A lot of people have a lot of opinions about Tesla (TSLA -1.80%) stock -- which might be the understatement of the century. According to TipRanks.com, 40 analysts who follow Tesla value it at anywhere from $350 to under $23 per share, making it difficult for investors to know which price is "right."

Tiny stock shop GLJ Research has (and always has had) the lowest price target for Tesla. But with Tesla steadily cutting prices amid slowing sales of its electric cars, low-ball estimates have accumulated. Today, the third most pessimistic price target comes from one of the biggest names on Wall Street.

JPMorgan analyst Ryan Brinkman thinks Tesla stock is worth just $115 a share and he rates it a sell. That 12-month price target implies a 23% downside.

Is Tesla stock a sell?

Why does Brinkman believe you should sell Tesla stock now? Tesla's announced plans to lay off 10% of its workforce made it clear that Tesla selling 8.5% fewer cars last quarter year over year was because of weak demand for electric cars, not because of any constraints on Tesla's ability to build cars fast enough.

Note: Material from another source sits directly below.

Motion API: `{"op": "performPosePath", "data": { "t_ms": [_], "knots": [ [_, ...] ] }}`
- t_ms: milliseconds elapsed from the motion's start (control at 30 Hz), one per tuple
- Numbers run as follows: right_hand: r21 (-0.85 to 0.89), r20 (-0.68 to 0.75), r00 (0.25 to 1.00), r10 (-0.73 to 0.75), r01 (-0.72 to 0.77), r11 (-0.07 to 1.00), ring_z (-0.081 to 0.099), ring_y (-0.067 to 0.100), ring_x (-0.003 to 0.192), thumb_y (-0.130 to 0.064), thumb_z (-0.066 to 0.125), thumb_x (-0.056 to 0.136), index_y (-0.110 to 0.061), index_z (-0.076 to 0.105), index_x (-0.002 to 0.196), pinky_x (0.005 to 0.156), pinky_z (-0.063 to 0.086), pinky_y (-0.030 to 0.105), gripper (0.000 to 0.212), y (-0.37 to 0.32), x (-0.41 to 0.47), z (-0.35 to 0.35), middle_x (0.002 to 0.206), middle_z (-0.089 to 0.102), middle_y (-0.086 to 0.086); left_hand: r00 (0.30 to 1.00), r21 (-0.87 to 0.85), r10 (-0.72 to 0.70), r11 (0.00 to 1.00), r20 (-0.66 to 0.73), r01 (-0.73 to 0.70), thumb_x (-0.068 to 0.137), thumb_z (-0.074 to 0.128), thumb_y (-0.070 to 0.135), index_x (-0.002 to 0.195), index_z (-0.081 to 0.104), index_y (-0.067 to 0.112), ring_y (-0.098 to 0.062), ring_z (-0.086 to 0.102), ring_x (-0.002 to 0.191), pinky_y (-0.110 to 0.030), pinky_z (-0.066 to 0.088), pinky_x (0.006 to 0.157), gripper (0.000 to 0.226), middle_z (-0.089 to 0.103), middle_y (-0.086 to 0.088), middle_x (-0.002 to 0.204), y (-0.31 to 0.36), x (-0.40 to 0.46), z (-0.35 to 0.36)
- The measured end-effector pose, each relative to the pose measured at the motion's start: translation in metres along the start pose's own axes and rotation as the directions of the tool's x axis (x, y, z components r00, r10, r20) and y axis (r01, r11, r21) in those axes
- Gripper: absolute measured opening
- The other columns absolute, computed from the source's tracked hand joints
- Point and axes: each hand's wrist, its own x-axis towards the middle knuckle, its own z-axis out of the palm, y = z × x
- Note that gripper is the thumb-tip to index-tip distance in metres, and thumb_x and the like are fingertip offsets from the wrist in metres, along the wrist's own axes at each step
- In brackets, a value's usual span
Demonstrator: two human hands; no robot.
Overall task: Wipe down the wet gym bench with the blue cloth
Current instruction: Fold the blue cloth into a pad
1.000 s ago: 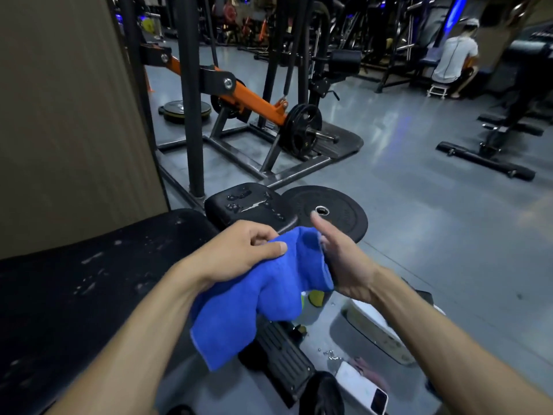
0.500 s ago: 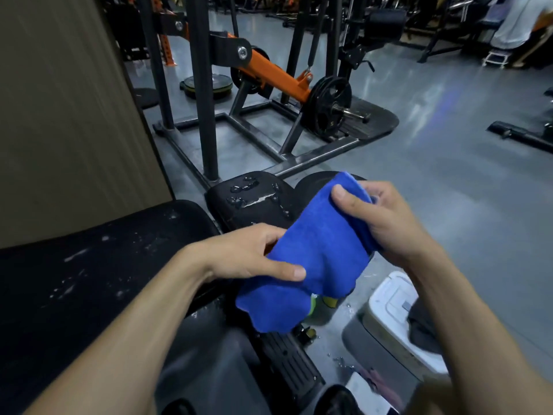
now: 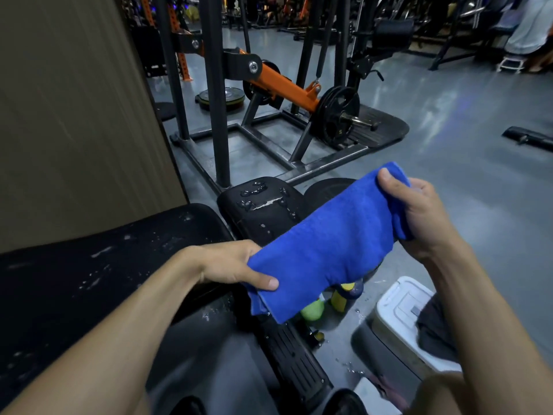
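The only mark that can be made out is a small pale figure, seemingly a "5", on the face of the round black iron weight plate (image 3: 339, 116) loaded on the orange lever arm (image 3: 284, 89) of the dark steel machine; it is faint, so the reading is uncertain. Any lettering on the flat yellow-and-black plate (image 3: 220, 96) lying on the grey floor behind is too blurred to read.

We see the blue cloth (image 3: 323, 244) folded and stretched in mid-air above the black bench pad (image 3: 263, 208), which carries water droplets.
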Motion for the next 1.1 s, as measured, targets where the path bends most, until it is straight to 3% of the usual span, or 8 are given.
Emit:
{"op": "performPosePath", "data": {
  "t_ms": [100,167,233,467,667,867,967,1100],
  "knots": [
    [-0.057,-0.044,0.991,0.128,-0.130,0.990,0.070,0.021,0.069,-0.038,0.072,0.082,-0.006,0.071,0.077,0.060,0.056,0.027,0.032,0.009,-0.007,-0.017,0.077,0.074,0.010,0.996,-0.170,-0.015,0.985,-0.085,0.001,0.085,0.075,0.022,0.100,0.074,0.008,-0.021,0.067,0.095,-0.033,0.052,0.085,0.020,0.075,-0.009,0.106,-0.004,-0.019,-0.003],
    [-0.104,-0.102,0.970,0.222,-0.232,0.967,0.074,0.029,0.083,-0.036,0.069,0.089,0.000,0.073,0.089,0.074,0.059,0.036,0.037,0.017,-0.011,-0.026,0.094,0.076,0.017,0.987,-0.288,-0.007,0.957,-0.163,-0.041,0.090,0.071,0.021,0.090,0.076,0.014,-0.016,0.067,0.083,-0.028,0.051,0.077,0.008,0.075,-0.005,0.092,0.000,-0.030,-0.002],
    [-0.101,-0.132,0.943,0.305,-0.318,0.943,0.073,0.034,0.094,-0.038,0.068,0.091,0.006,0.071,0.104,0.084,0.058,0.043,0.046,0.021,-0.016,-0.028,0.106,0.074,0.022,0.967,-0.375,0.008,0.921,-0.254,-0.106,0.093,0.064,0.022,0.088,0.076,0.017,-0.011,0.066,0.071,-0.024,0.049,0.067,0.014,0.073,0.000,0.083,0.009,-0.039,-0.001],
    [0.251,-0.081,0.932,0.353,-0.324,0.912,0.076,0.021,0.076,-0.031,0.057,0.099,-0.001,0.070,0.094,0.058,0.059,0.028,0.033,-0.004,-0.029,0.003,0.086,0.077,0.012,0.890,-0.681,-0.166,0.706,-0.425,-0.193,0.096,0.059,0.021,0.121,0.068,0.005,-0.023,0.073,0.094,-0.033,0.060,0.074,0.031,0.074,-0.011,0.112,0.007,-0.027,0.018],
    [0.317,-0.123,0.958,0.259,-0.209,0.925,0.074,0.024,0.078,-0.034,0.059,0.097,0.000,0.067,0.100,0.061,0.059,0.033,0.035,-0.019,-0.021,0.041,0.095,0.073,0.016,0.974,-0.839,-0.139,0.539,-0.180,-0.078,0.082,0.068,0.030,0.124,0.068,0.010,-0.018,0.072,0.099,-0.035,0.059,0.088,0.046,0.071,-0.008,0.122,0.001,0.017,0.047],
    [0.369,-0.164,0.958,0.235,-0.162,0.915,0.073,0.026,0.069,-0.029,0.058,0.099,0.001,0.064,0.100,0.056,0.059,0.036,0.030,-0.025,-0.009,0.067,0.085,0.072,0.015,0.972,-0.890,-0.174,0.451,-0.159,-0.065,0.078,0.073,0.034,0.115,0.071,0.015,-0.019,0.073,0.085,-0.033,0.059,0.074,0.042,0.072,-0.010,0.119,-0.008,0.039,0.050],
    [0.401,-0.238,0.939,0.249,-0.139,0.906,0.073,0.025,0.067,-0.027,0.057,0.100,0.002,0.062,0.107,0.052,0.058,0.034,0.030,-0.022,-0.003,0.070,0.087,0.072,0.015,0.957,-0.917,-0.228,0.391,-0.178,-0.077,0.095,0.060,0.037,0.105,0.068,0.017,-0.018,0.074,0.068,-0.030,0.058,0.056,0.024,0.078,-0.004,0.090,-0.011,0.043,0.043],
    [0.419,-0.220,0.942,0.252,-0.142,0.897,0.074,0.024,0.067,-0.029,0.054,0.102,0.001,0.061,0.107,0.052,0.058,0.034,0.031,-0.021,0.003,0.076,0.082,0.074,0.013,0.963,-0.943,-0.211,0.319,-0.170,-0.096,0.104,0.044,0.031,0.112,0.064,0.011,-0.020,0.074,0.066,-0.033,0.060,0.055,0.029,0.077,-0.006,0.085,-0.017,0.041,0.036]
  ]
}}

Up until now, this was debatable. Tesla did suffer an arson attack, and it had parts shortages in Germany after Houthi pirates began impeding sea traffic through the Suez Canal. That might have explained the slow sales in Q1. But with supply lines back in place today, the only logical reason for laying off workers globally is if Tesla has more workers than it needs, to build the few cars it expects to sell in the future.

Hence the layoffs.

Now, this might change. Analysts who follow Tesla stock also estimate sales will double (to almost $200 billion), and earnings will nearly double (to more than $25 billion annually) over the next five years. But if Brinkman is right and Tesla's "hypergrowth narrative" has been debunked by the layoffs, then there's reason to doubt those predictions.

At more than 50x forward earnings, with a 20% projected long-term growth rate, Tesla stock might be a sell.